[Opening EXERCISE MATERIAL section]
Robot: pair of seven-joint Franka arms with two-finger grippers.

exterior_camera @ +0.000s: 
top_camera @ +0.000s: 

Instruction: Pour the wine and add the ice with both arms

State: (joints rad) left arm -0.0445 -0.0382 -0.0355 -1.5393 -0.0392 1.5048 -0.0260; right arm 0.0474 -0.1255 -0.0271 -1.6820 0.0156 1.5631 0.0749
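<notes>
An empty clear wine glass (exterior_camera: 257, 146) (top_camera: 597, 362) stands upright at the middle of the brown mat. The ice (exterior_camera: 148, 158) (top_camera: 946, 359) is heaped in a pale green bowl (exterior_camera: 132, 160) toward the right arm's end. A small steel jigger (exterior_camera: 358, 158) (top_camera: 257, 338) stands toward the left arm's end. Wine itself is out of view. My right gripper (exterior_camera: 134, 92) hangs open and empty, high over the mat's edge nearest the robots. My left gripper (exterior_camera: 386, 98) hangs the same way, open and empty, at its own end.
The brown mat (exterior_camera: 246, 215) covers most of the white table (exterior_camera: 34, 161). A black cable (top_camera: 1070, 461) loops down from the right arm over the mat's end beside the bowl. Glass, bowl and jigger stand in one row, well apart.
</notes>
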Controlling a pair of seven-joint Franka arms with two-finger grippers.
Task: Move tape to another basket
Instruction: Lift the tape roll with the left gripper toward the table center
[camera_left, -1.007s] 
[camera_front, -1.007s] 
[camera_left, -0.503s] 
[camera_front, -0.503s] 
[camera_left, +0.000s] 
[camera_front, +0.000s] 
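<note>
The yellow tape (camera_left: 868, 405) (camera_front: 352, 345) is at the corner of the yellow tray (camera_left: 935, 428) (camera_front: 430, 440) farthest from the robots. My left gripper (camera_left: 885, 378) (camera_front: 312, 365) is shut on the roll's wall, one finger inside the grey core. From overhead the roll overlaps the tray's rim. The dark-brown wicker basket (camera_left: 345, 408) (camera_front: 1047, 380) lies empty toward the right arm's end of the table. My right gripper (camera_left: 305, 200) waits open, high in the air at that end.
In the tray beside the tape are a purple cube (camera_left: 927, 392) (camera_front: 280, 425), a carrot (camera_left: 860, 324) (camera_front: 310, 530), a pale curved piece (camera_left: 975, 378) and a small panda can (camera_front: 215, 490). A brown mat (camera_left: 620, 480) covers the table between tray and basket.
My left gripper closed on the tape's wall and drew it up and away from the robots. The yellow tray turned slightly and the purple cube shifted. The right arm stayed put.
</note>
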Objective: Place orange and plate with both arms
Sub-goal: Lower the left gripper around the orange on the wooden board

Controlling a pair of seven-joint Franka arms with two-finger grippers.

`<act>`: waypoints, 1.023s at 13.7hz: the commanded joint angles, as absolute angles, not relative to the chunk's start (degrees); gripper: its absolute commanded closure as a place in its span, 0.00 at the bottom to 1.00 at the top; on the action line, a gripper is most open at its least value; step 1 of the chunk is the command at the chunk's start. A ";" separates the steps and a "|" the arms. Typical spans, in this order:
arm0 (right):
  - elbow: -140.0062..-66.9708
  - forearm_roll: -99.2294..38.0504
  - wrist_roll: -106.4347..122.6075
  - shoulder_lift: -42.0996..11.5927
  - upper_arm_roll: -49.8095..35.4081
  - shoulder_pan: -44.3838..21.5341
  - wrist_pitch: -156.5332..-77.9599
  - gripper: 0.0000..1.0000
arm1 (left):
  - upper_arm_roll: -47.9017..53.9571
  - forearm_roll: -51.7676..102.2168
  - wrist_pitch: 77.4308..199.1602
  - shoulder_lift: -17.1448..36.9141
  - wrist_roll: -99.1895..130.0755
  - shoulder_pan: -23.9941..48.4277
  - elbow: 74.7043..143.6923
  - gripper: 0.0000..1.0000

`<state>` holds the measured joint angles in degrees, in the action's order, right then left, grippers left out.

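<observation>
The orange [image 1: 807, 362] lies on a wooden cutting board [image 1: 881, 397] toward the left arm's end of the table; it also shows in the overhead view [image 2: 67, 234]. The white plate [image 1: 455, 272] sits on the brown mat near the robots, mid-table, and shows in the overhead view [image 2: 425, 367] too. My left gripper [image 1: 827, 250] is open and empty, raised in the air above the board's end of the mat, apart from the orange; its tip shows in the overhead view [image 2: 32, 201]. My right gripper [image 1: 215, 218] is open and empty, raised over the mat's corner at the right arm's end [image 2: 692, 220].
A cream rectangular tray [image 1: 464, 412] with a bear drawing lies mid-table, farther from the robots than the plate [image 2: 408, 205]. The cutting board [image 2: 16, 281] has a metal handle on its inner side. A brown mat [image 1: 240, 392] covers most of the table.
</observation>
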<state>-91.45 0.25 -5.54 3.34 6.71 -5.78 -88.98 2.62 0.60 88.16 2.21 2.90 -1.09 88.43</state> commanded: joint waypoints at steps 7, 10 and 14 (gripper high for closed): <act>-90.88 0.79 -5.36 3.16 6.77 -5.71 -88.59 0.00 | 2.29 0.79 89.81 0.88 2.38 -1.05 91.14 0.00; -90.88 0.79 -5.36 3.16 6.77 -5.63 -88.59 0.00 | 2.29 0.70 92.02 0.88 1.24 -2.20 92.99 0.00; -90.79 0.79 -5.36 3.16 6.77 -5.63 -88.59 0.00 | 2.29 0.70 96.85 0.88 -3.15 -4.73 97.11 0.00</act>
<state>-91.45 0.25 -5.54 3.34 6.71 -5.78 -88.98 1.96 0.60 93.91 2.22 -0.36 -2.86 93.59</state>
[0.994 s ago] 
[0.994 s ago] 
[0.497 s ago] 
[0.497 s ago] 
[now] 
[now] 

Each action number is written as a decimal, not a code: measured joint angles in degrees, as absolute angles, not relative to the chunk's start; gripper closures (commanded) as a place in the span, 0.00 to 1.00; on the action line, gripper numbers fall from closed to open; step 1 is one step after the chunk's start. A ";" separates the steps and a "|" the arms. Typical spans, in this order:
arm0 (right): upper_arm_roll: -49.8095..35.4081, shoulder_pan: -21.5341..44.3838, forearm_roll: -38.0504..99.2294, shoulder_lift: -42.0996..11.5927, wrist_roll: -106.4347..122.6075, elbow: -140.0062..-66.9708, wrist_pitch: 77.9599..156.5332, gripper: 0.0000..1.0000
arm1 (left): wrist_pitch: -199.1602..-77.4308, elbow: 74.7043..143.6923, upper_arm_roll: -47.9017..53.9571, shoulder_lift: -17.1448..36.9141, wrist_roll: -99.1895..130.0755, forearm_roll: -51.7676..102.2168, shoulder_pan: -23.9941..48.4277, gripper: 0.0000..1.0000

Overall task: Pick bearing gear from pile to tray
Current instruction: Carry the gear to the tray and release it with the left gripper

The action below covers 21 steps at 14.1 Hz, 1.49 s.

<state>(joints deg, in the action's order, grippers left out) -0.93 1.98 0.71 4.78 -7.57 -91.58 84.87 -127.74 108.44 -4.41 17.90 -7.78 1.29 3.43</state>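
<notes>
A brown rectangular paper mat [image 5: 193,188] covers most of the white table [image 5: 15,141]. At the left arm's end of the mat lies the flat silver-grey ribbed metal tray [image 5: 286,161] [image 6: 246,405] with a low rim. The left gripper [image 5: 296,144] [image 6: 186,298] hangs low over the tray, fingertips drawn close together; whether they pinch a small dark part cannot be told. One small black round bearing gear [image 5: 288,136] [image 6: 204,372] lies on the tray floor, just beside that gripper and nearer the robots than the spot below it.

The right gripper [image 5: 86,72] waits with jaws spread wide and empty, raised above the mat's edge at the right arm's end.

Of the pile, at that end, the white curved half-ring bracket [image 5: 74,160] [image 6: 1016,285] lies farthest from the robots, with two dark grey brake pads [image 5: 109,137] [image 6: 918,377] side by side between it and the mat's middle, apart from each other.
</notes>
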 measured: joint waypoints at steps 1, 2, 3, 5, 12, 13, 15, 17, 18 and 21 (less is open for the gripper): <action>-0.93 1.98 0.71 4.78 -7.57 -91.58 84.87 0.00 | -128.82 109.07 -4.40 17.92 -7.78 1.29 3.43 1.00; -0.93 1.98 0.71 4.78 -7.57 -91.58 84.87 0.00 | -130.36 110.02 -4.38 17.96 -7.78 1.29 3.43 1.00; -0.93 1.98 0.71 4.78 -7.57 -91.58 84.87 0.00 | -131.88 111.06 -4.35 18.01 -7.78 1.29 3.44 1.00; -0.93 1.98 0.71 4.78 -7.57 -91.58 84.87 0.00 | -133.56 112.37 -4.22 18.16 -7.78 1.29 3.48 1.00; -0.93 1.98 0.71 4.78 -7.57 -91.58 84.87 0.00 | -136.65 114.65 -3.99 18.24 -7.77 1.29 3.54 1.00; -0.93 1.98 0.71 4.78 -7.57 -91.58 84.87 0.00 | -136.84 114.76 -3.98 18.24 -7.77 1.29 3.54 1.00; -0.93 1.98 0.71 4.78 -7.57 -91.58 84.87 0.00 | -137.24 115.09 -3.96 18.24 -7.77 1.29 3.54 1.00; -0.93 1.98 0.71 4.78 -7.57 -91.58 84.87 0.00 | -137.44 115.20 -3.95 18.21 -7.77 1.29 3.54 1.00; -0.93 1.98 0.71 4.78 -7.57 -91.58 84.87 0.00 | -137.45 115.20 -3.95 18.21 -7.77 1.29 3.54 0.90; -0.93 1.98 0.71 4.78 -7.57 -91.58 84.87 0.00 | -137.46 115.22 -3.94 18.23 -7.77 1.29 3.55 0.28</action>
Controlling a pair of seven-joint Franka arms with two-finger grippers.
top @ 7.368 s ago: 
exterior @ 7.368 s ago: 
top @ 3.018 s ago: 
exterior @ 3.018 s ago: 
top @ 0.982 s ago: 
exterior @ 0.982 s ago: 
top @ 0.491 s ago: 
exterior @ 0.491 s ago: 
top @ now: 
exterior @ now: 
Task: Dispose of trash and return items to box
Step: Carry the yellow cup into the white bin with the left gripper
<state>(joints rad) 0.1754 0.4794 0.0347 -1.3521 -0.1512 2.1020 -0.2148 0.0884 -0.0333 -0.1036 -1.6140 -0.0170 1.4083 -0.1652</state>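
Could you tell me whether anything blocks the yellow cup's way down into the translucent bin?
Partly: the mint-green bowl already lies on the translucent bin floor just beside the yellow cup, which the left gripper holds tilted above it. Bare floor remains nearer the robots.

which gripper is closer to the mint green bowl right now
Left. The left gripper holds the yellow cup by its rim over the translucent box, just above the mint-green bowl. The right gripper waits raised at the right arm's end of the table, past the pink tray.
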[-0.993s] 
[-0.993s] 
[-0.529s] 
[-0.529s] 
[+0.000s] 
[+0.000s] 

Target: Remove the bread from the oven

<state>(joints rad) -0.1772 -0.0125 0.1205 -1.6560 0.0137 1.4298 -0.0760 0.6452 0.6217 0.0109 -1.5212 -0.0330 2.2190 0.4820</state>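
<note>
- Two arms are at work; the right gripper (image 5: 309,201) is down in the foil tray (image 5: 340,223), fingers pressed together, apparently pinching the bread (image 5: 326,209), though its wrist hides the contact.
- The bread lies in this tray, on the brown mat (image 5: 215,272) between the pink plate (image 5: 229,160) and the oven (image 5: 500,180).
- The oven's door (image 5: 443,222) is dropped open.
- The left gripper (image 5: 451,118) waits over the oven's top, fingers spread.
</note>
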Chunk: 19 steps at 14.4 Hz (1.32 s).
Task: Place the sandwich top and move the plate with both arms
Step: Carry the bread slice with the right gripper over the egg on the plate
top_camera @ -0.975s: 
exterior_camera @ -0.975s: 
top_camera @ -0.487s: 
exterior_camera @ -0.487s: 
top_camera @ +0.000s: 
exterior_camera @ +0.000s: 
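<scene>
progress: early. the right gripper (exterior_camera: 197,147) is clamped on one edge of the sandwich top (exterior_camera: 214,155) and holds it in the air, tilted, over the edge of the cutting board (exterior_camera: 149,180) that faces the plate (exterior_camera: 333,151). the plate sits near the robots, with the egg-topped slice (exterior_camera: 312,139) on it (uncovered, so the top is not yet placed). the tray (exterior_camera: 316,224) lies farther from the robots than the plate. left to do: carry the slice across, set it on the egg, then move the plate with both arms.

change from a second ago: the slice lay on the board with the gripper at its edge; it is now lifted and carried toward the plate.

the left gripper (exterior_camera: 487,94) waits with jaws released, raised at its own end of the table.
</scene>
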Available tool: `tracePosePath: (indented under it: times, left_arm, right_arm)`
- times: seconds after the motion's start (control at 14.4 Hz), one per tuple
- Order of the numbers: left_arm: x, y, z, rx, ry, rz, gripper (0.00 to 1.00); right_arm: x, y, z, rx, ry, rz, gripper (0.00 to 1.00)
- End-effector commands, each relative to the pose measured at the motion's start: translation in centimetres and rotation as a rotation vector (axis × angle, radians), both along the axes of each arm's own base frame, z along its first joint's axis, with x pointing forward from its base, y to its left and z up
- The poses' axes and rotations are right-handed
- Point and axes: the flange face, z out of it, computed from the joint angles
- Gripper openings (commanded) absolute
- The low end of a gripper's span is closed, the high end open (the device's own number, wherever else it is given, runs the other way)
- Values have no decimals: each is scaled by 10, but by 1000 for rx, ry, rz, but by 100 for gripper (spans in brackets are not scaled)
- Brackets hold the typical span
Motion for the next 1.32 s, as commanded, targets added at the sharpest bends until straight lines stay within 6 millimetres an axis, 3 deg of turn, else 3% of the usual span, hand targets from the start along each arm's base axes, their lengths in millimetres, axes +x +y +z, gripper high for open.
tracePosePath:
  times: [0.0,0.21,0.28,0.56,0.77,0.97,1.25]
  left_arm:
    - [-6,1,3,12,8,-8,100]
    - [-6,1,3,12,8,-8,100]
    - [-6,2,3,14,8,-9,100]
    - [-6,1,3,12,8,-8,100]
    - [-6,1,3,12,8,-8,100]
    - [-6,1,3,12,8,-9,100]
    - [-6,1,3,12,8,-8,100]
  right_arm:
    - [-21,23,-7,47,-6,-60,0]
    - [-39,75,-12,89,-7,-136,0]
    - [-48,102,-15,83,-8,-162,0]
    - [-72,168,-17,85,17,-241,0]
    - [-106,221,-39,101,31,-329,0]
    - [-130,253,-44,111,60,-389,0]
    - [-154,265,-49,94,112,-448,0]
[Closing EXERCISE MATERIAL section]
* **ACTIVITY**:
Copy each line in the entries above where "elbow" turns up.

* **COMPLETED EXERCISE**:
  - elbow: -140.0062..-66.9708
  - elbow: 74.7043..143.6923
arm0 (right): upper_arm_roll: -49.8095..35.4081, shoulder_pan: -21.5341..44.3838, forearm_roll: -38.0504..99.2294, shoulder_lift: -42.0996..11.5927, wrist_roll: -106.4347..122.6075, elbow: -140.0062..-66.9708, wrist_pitch: 77.9599..156.5332, gripper: 0.0000..1.0000
arm1 (left): wrist_pitch: -199.1602..-77.4308, elbow: 74.7043..143.6923, upper_arm_roll: -47.9017..53.9571, shoulder_lift: -17.1448..36.9141, wrist_roll: -99.1895..130.0755, forearm_roll: -51.7676..102.2168, shoulder_pan: -23.9941..48.4277, gripper: 0.0000..1.0000

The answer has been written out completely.